Não foi possível mais abafar a repugnante exploração de meninos e adolescentes por padres que se valeram do poder conferido pela batina. Jogaram por terra a autoridade moral e a credibilidade pública da Igreja Católica, desmoralizando o rosário de perdões pelos erros cometidos desde a Inquisição, perdão por genocídios, à mulher, negro, índio, a escravatura em geral que chancelou. Avinagrou a recuperação de uma imagem que havia sido perdida pelo papado, João Paulo II se tornara chefe de Estado do Vaticano.
Tentar tapar o sol com a peneira por meio de reprimendas simbólicas, transferências para outras paróquias ou tratamento psicológico em clinicas especializadas, não impediram nos últimos 40 anos que crianças fossem estupradas com o requinte do padre Shanley em seu trabalho pastoral com meninos de rua. Jogava strip-pôquer – tira-se uma peça de roupa a cada rodada perdida – com os candidatos à primeira comunhão e depois rezava missa, dando sua modesta colaboração à expansão das instituições psiquiátricas e indústrias de tranqüilizantes.
Bispos omitiam de outras dioceses a pedofilia que grassava em aconselhamento de adolescentes atormentados com problemas sexuais e drogas, numa cumplicidade indecorosa que compromete a alta hierarquia da Igreja e confronta a justiça de Deus com a justiça humana. Quem peca tem o direito de se redimir ao se ajoelhar no confessionário e ser perdoado. Já a sociedade exige justiça, socorro!, chama a polícia, temos inúmeros filhos para criar e proteger de novos ataques de acusados impunes e outros amorais acobertados pela sombra da Moral.

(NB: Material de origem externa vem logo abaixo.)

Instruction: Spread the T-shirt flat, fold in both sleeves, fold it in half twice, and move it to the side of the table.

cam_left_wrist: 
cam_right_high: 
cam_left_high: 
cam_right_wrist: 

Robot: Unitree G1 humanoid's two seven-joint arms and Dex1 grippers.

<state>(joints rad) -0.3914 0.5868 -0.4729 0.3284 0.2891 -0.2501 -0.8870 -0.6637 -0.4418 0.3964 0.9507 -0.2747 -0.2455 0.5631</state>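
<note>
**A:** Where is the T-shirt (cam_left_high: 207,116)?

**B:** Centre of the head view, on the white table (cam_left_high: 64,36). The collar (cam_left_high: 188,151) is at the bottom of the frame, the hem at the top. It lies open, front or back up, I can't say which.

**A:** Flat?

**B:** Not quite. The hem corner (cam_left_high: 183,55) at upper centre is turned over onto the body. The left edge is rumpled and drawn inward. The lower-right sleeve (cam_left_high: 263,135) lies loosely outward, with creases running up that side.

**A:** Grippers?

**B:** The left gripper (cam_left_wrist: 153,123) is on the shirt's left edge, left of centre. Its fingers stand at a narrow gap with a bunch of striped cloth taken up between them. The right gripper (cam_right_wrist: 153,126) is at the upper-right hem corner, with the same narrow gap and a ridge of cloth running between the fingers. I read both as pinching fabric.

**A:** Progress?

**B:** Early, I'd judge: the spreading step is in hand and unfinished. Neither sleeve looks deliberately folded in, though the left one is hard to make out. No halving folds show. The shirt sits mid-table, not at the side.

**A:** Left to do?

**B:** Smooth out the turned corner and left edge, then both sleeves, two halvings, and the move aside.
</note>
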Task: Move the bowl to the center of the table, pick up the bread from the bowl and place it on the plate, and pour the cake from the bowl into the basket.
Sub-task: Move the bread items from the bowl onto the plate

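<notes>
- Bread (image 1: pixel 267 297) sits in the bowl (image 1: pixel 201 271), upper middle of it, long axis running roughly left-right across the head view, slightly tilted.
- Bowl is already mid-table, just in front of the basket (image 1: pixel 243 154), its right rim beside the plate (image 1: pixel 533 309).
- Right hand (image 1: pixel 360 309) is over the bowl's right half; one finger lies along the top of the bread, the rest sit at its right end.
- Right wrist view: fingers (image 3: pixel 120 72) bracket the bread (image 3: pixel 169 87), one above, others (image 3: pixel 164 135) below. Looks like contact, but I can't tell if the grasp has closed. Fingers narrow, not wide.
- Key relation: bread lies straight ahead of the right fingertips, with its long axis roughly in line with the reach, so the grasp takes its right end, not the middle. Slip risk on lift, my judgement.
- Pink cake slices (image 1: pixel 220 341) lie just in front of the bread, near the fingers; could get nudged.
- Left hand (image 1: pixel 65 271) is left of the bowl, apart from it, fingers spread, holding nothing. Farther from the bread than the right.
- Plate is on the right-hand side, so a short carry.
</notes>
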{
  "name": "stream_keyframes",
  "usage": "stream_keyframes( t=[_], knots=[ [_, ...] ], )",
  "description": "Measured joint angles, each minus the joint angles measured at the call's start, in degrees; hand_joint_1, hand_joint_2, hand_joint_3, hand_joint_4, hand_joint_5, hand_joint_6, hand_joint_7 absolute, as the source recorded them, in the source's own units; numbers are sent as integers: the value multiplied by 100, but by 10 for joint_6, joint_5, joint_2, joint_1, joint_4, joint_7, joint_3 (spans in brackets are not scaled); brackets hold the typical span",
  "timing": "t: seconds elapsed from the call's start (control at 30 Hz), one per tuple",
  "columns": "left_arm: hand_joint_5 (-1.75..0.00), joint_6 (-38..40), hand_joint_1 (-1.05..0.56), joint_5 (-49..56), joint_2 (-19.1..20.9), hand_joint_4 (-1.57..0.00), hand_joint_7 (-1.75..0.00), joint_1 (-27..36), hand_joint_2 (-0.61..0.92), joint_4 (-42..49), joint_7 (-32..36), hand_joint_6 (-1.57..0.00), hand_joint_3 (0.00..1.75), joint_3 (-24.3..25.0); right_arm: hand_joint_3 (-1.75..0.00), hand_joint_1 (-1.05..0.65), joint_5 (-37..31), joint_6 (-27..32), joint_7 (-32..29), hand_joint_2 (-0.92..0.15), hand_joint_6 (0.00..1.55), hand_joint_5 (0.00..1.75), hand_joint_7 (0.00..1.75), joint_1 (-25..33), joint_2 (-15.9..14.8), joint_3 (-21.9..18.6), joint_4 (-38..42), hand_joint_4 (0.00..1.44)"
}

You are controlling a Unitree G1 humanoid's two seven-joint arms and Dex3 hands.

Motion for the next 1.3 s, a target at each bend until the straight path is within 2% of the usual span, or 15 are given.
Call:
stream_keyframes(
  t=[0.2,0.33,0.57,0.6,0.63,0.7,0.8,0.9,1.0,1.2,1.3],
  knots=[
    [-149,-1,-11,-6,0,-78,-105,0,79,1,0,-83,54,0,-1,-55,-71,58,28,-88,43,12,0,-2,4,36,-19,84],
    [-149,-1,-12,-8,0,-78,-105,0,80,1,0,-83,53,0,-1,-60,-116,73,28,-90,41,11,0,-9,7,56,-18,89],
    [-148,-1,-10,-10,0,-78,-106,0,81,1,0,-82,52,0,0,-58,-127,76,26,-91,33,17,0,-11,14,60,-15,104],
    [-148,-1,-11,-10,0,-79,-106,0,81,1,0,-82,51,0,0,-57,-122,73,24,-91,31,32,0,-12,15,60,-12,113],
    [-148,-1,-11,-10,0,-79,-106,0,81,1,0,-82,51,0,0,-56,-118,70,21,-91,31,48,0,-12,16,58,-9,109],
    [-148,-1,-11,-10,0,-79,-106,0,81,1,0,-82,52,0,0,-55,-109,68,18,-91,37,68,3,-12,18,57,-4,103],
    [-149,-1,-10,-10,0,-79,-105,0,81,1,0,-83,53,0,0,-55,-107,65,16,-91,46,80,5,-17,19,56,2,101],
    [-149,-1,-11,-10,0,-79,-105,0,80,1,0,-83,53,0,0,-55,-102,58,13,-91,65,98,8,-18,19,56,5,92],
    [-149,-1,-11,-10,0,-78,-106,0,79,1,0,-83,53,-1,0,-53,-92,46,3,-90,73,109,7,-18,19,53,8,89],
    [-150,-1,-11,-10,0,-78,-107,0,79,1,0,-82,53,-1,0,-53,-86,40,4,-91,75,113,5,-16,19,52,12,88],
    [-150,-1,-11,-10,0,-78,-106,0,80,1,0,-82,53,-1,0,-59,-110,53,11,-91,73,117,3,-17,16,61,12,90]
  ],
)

João Paulo II virou uma lenda em meio ao mal de Parkinson, a ser embalsamado em vida tal como Lênin o foi em morte – o papa não é obrigado a renunciar nem é possível prever até quando ele ficará vivo. Seu andamento pesado e vagaroso debilita o símbolo do Sumo Pontífice sobre o qual se alicerça o poder patriarcal e centralizador de uma Igreja unócula, versada na rigidez moral, cujo ápice em 23 anos de pontificado foi derrubar os regimes comunistas da Europa em efeito dominó e reduzir a pó a Teologia da Libertação, ao longo de um percurso que correspondeu a 30 voltas em torno da Terra, por 125 países, para bater o recorde de canonizações.
O alarme tocou quando o arcebispo Paetz, amigo de João Paulo II, renunciou na Polônia. Quando a Irlanda torra milhões de dólares em reparações para fugir da Justiça. Quando países mais negligentes em matéria de moral e de investigação policial, como o Brasil, começam a prender, é sinal de falência na virtude moral e nos cofres do Vaticano, as doações irão minguar.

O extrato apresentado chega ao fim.